## Data for this exercise
———

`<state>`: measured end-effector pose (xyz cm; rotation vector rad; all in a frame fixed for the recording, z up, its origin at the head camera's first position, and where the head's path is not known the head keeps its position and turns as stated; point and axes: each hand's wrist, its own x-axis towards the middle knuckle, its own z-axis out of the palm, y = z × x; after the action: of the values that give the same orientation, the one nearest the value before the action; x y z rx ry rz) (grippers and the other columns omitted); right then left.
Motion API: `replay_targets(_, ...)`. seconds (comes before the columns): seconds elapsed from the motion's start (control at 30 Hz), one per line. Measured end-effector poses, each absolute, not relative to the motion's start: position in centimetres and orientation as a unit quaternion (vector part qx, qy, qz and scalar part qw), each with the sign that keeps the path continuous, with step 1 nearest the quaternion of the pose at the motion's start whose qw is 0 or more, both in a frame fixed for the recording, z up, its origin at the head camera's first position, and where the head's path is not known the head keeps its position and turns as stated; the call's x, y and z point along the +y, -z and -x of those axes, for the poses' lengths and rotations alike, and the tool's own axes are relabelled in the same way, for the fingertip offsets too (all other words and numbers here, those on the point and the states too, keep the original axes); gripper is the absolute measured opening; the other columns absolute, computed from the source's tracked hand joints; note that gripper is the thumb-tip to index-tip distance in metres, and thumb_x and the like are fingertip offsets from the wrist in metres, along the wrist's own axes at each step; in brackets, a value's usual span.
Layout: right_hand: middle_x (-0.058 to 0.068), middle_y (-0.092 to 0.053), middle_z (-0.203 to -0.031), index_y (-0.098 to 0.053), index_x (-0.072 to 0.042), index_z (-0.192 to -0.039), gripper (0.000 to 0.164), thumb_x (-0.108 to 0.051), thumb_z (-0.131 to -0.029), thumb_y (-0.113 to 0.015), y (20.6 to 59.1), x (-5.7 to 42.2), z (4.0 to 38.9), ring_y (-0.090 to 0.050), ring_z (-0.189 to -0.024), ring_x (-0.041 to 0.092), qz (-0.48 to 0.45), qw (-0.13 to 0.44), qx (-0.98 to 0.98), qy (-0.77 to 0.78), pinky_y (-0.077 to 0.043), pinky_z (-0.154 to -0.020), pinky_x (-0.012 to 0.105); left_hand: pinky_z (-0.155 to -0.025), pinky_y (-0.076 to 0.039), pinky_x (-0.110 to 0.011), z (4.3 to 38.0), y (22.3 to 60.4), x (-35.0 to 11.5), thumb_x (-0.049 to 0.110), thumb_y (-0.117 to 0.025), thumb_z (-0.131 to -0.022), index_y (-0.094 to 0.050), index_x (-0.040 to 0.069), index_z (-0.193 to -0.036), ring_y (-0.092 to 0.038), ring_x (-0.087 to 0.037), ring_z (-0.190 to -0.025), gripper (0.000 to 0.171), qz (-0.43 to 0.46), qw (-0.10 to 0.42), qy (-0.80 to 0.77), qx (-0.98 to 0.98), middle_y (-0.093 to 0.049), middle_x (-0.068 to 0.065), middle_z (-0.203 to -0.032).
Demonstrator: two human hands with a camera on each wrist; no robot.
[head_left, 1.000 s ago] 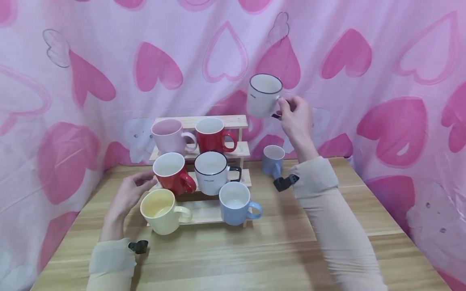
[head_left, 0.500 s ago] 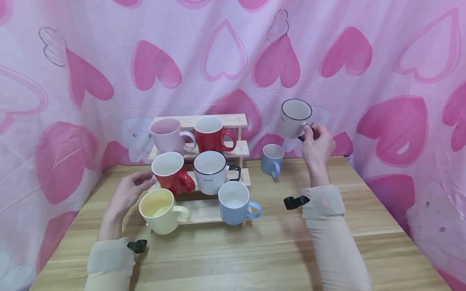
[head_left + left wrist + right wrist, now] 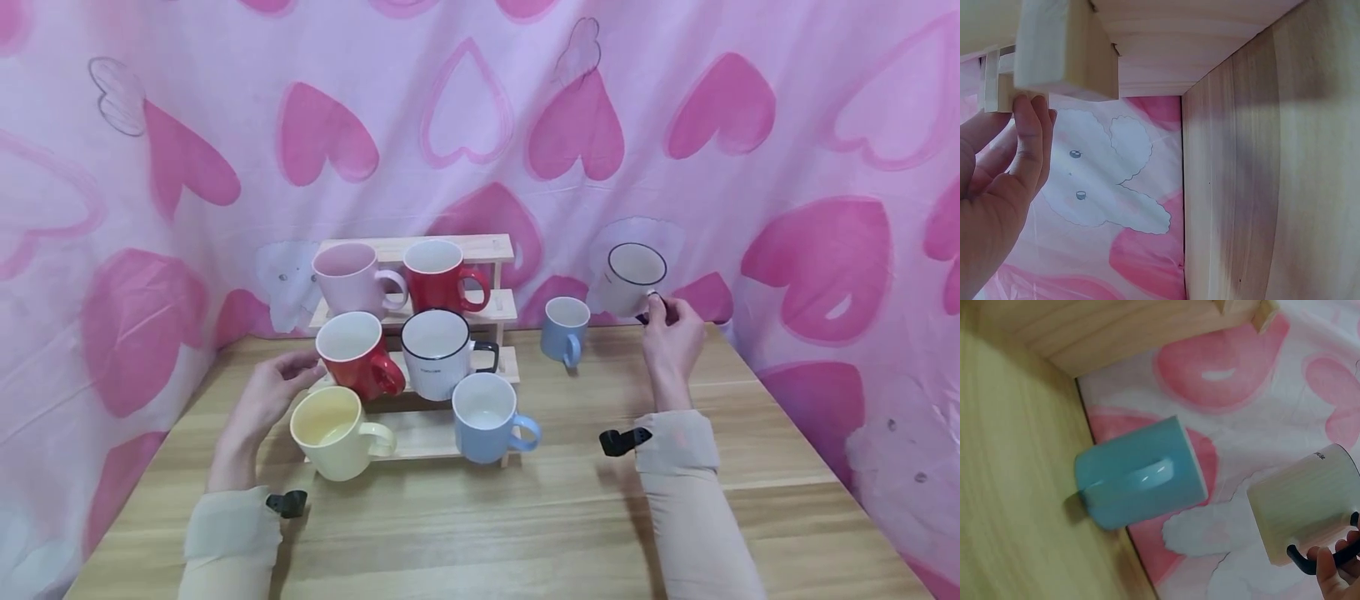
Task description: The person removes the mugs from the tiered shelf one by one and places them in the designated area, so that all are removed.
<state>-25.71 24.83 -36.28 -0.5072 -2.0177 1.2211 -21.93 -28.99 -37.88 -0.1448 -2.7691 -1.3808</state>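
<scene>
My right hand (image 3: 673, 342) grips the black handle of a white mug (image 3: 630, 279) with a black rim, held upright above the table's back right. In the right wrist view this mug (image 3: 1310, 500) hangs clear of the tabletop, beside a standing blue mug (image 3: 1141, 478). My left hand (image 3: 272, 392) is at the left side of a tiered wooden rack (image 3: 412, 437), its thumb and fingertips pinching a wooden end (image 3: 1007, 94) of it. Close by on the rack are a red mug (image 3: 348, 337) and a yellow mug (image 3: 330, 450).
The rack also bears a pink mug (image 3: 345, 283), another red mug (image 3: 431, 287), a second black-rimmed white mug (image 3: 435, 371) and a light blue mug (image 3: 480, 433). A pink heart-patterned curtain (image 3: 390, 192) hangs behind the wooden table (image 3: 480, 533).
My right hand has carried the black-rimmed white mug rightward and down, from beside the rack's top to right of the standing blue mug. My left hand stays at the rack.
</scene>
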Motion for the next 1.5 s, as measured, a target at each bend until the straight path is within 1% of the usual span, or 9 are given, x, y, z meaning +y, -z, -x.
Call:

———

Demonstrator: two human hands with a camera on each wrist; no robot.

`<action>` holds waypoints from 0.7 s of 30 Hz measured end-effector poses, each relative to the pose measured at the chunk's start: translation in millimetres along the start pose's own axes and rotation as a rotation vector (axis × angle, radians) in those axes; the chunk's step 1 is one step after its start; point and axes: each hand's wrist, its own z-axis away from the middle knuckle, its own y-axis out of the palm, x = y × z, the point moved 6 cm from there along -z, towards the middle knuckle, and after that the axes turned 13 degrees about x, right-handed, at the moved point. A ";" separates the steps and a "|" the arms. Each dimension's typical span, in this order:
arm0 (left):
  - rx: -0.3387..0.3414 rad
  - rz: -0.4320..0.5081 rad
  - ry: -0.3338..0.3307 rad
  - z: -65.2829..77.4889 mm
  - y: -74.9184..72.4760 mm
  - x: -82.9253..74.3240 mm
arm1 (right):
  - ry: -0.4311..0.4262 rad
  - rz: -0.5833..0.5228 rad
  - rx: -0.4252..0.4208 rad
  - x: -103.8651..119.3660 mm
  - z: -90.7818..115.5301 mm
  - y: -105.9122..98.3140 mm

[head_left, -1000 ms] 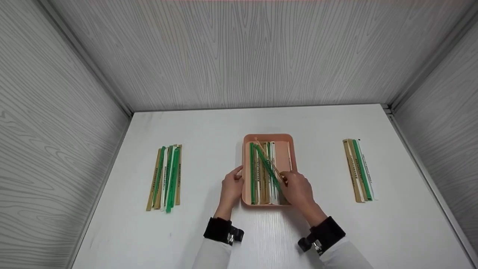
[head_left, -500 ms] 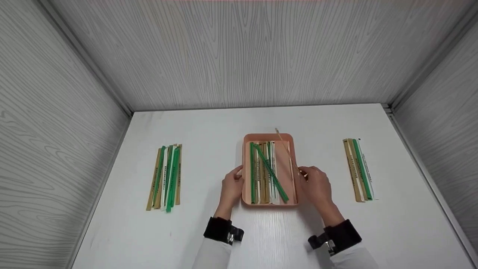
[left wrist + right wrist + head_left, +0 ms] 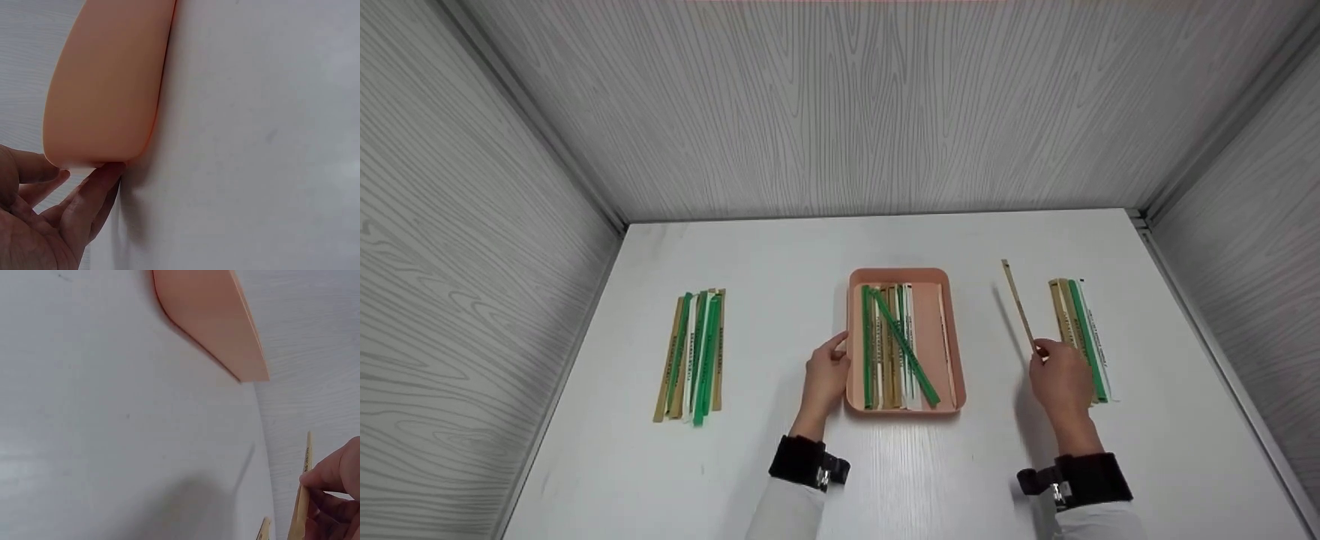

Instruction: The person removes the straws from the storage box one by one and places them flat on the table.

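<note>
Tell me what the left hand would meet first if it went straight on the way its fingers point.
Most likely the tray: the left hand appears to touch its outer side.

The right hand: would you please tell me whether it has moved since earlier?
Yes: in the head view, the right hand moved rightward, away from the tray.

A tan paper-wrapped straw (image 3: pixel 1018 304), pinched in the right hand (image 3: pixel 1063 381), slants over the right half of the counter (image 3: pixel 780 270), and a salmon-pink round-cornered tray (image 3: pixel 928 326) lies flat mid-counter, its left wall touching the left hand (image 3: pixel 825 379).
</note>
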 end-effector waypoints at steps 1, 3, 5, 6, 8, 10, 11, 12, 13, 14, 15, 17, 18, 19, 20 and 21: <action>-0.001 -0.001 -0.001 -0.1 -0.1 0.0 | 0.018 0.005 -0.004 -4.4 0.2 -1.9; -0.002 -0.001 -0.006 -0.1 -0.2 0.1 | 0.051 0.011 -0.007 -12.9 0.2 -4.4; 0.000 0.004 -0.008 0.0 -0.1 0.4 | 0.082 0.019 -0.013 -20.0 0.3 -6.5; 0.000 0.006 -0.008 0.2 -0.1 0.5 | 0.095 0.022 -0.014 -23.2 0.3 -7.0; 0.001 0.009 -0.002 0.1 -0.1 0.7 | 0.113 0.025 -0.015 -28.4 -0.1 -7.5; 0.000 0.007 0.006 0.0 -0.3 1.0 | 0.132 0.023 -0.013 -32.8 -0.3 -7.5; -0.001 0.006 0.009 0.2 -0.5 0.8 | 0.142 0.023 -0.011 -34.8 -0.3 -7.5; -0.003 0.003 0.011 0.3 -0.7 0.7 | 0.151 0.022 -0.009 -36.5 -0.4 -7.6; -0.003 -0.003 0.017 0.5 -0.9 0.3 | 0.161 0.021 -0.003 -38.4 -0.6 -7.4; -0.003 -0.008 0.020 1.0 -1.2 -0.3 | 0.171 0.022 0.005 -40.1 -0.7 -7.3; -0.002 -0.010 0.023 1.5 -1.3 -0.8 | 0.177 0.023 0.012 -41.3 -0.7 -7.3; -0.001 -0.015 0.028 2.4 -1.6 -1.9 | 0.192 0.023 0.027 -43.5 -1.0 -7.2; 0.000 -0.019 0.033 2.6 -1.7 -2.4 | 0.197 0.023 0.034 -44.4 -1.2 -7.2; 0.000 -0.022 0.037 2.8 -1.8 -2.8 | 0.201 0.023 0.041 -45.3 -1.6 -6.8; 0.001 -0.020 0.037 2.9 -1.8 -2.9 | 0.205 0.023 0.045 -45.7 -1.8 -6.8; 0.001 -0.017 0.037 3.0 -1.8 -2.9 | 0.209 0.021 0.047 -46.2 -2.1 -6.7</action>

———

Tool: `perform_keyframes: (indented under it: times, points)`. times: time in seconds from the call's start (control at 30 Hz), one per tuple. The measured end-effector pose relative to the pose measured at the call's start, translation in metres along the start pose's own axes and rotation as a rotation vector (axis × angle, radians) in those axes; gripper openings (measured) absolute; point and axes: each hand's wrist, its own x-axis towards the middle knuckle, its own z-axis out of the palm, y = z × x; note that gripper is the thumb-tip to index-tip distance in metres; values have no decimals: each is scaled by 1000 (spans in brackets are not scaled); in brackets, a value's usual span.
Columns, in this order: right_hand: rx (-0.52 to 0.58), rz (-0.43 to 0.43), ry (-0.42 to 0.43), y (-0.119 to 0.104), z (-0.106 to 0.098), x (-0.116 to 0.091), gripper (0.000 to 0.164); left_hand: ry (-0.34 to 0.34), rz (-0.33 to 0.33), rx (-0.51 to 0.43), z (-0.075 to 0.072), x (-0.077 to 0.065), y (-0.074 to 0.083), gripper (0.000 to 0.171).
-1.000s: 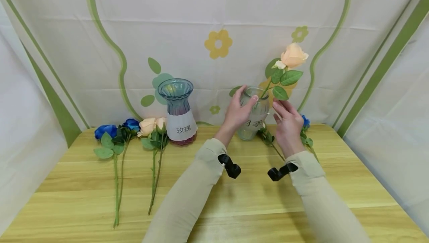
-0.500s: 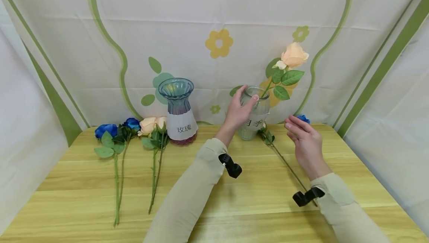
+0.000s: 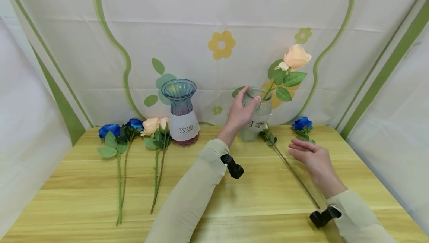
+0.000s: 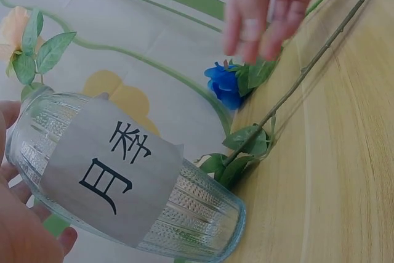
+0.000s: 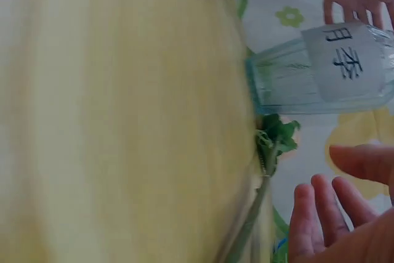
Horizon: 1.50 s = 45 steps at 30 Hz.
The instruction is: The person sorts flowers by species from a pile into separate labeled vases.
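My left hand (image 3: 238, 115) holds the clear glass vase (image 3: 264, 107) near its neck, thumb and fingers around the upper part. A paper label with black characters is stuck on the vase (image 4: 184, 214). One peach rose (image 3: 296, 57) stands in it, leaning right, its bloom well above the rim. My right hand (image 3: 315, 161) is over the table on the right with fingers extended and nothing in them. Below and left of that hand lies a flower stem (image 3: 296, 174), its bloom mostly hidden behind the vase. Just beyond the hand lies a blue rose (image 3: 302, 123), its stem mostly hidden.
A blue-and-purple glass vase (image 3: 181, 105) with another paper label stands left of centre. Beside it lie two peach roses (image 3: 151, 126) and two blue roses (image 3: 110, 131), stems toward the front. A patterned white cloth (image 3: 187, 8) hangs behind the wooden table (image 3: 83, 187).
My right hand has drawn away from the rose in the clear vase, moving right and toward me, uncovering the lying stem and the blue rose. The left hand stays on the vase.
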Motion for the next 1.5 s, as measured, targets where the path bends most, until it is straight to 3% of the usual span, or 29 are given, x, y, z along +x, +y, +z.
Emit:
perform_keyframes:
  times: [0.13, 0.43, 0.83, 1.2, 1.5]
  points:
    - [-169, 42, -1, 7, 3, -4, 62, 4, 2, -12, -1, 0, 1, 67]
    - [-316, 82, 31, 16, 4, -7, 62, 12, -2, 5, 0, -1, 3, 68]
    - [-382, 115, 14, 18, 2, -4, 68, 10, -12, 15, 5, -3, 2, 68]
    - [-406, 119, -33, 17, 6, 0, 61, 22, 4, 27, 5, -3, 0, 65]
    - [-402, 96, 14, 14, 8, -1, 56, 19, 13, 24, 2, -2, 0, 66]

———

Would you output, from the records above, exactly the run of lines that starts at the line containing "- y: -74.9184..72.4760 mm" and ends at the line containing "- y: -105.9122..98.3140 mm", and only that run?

  - y: -74.9184..72.4760 mm
  - x: -82.9253..74.3240 mm
arm1 (right):
  - ry: -0.4311..0.4262 rad
  - rz: -0.5833..0.5228 rad
  - rx: -0.4252..0.4208 rad
  - x: -103.8651..119.3660 mm
  - z: -90.7818..115.5301 mm
  - y: -105.9122..98.3140 mm

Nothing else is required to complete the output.